Yarema Malashchuk und Roman Khimei leben in Kolomyya in der Ukraine, wo sie als Künstler, Regisseure und Filmemacher an der Grenze zwischen bildender Kunst und Kinematographie arbeiten. In ihrer Arbeit erforschen sie das Bild der Masse als eigenständige Figur in Geschichte und Kultur. Im Jahr 2018 gewannen sie einen Sonderpreis sowie 2020 den Hauptpreis des PinchukArtCentre Prize.

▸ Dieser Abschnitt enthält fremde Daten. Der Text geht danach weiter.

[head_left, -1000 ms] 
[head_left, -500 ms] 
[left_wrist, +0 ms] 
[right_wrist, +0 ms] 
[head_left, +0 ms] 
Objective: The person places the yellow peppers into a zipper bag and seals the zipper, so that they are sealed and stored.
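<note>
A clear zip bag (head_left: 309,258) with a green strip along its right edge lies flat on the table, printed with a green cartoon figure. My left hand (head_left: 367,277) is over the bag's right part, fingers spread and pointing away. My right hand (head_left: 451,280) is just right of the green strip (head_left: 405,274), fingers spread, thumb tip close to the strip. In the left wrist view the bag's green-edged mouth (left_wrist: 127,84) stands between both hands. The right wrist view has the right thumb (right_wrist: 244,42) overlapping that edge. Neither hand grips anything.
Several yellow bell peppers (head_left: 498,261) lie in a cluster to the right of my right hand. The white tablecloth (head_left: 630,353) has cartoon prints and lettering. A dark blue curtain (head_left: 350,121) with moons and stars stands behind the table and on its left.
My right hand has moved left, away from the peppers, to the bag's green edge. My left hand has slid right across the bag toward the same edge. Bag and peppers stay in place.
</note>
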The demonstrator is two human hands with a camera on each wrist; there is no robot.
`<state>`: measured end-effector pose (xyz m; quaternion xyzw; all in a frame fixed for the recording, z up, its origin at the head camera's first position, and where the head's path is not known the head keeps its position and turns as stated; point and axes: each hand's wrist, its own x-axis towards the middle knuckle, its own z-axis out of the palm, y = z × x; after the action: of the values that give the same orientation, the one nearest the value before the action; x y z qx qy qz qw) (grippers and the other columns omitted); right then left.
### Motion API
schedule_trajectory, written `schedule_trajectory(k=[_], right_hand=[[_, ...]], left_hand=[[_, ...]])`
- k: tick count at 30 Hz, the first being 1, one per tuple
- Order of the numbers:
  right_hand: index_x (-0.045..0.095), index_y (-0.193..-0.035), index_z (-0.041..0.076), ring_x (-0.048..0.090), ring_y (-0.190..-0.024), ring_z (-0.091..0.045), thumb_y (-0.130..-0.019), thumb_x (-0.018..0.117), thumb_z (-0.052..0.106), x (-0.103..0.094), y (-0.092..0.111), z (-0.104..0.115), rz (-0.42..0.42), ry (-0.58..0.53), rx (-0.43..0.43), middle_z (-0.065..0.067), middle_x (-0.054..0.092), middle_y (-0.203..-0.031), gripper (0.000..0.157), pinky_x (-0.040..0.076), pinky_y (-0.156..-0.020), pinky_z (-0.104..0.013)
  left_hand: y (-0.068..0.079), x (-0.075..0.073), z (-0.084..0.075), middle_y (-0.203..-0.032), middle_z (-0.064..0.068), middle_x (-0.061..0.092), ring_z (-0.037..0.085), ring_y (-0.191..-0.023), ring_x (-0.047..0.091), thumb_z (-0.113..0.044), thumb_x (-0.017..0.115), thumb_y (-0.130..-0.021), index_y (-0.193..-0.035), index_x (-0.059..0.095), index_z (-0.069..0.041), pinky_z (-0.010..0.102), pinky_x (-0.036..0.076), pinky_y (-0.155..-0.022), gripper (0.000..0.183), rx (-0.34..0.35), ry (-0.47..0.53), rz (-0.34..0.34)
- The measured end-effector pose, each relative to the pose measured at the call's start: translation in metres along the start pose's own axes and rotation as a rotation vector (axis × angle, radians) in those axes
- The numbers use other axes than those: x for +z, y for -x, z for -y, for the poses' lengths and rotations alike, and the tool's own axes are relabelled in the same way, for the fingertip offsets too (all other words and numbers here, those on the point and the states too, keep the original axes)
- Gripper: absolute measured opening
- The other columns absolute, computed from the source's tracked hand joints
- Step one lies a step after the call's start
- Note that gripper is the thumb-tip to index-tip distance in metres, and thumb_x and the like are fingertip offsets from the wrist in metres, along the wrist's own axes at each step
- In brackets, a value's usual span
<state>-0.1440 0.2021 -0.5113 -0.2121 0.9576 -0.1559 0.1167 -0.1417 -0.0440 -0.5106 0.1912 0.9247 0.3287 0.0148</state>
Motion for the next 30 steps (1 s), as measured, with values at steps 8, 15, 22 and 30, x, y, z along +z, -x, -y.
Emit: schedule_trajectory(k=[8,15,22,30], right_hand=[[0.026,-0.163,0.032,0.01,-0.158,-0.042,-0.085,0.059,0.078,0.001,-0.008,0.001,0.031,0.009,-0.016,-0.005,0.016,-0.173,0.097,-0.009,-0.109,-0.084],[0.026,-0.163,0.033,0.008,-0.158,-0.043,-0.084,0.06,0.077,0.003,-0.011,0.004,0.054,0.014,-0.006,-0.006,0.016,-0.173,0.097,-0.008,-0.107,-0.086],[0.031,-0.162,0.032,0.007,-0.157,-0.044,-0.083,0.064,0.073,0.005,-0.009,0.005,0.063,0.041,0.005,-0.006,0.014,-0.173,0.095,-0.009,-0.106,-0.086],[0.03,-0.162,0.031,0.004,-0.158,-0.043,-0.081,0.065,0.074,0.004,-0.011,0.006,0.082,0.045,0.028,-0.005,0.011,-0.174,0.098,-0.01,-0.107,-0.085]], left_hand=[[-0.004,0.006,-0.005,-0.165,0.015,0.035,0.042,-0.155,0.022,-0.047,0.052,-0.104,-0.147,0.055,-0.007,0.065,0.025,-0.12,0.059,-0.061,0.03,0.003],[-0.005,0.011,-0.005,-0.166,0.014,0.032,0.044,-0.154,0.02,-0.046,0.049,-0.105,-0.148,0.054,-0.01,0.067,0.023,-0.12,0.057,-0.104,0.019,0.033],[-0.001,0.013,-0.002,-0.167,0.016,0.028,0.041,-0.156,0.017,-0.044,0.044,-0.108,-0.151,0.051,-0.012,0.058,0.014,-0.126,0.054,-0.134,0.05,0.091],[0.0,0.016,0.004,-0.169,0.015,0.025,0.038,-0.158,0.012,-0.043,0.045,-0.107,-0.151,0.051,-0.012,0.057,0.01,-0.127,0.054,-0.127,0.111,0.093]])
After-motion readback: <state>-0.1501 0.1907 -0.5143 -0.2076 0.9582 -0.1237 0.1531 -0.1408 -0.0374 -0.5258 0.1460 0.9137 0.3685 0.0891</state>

Daniil Revkovskiy und Andriy Rachinskiy

Daniil Revkovskiy und Andriy Rachinskiy sind Künstler aus Charkiw, die 1993 beziehungsweise 1990 geboren wurden. Beide Künstler arbeiten mit den Medien Video, Fotografie und Installation. Sie sind Absolventen der Staatlichen Akademie für Design und Kunst in Charkiw. Im Jahr 2010 gründeten sie eine öffentliche VKontakte-Community mit dem Namen «Memory», die sie nutzten, um gemeinsam das Thema des kollektiven Gedächtnisses im post-sowjetischen Raum zu untersuchen. Ihre gemeinsame Arbeit begann im Jahr 2012. Sie nahmen an zahlreichen Projekten und Ausstellungen teil, darunter «The war of inscriptions», OFF/FORMAT, Brno, Tschechische Republik, 2019; «Soot», EFTI, Madrid, Spanien; 2019, die Zweite Nationale Biennale für junge Kunst, Charkiw, Ukraine, 2019; sowie PinchukArtCentre Prize 2018. Revkovskiy und Rachinskiy sind Preisträger des PinchukArtCentre Prize 2020 Public Choice Prize.

Open Group

Open Group wurde im August 2012 von sechs Künstlern in Lemberg (Lwiw) gegründet: Eugene Samborsky, Yuriy Biley, Anton Varga, Oleg Perkovsky, Pavlo Kovach, Stanislav Turina. Die ständigen Mitglieder der Gruppe seit 2019 sind: Yuriy Biley (Breslau, Polen), Pavlo Kovach (Lemberg, Ukraine) und Anton Varga (New York). Die Arbeit der Gruppe basiert auf der Erforschung der Interaktion und Kommunikation zwischen Menschen, Situationen und Räumen.

Dana Kavelina

Dana Kavelina wurde 1995 in Melitopol geboren und schloss 2018 ihr Masterstudium an der Nationalen Technischen Universität der Ukraine an der Fakultät für Buchgrafik ab. Sie arbeitet mit Animation und Video sowie mit Installation, Malerei und Grafik. In ihrer Arbeit beschäftigt sie sich vorwiegend mit militärischer Gewalt sowie mit kollektivem Trauma und Erinnerung. Im Jahr 2018 gewann ihr Animationsfilm «About Mark Lvovich Tyulpanov, who spoke with flowers» den Spezialpreis der Jury beim OIFF, Odessa, Ukraine und den Grand Prix des KROK-Festivals, Moskau, Russland; 2020 wurde der Film «Letter to the Dove» in das Programm «War and Cinema» der Zeitschrift e-flux aufgenommen.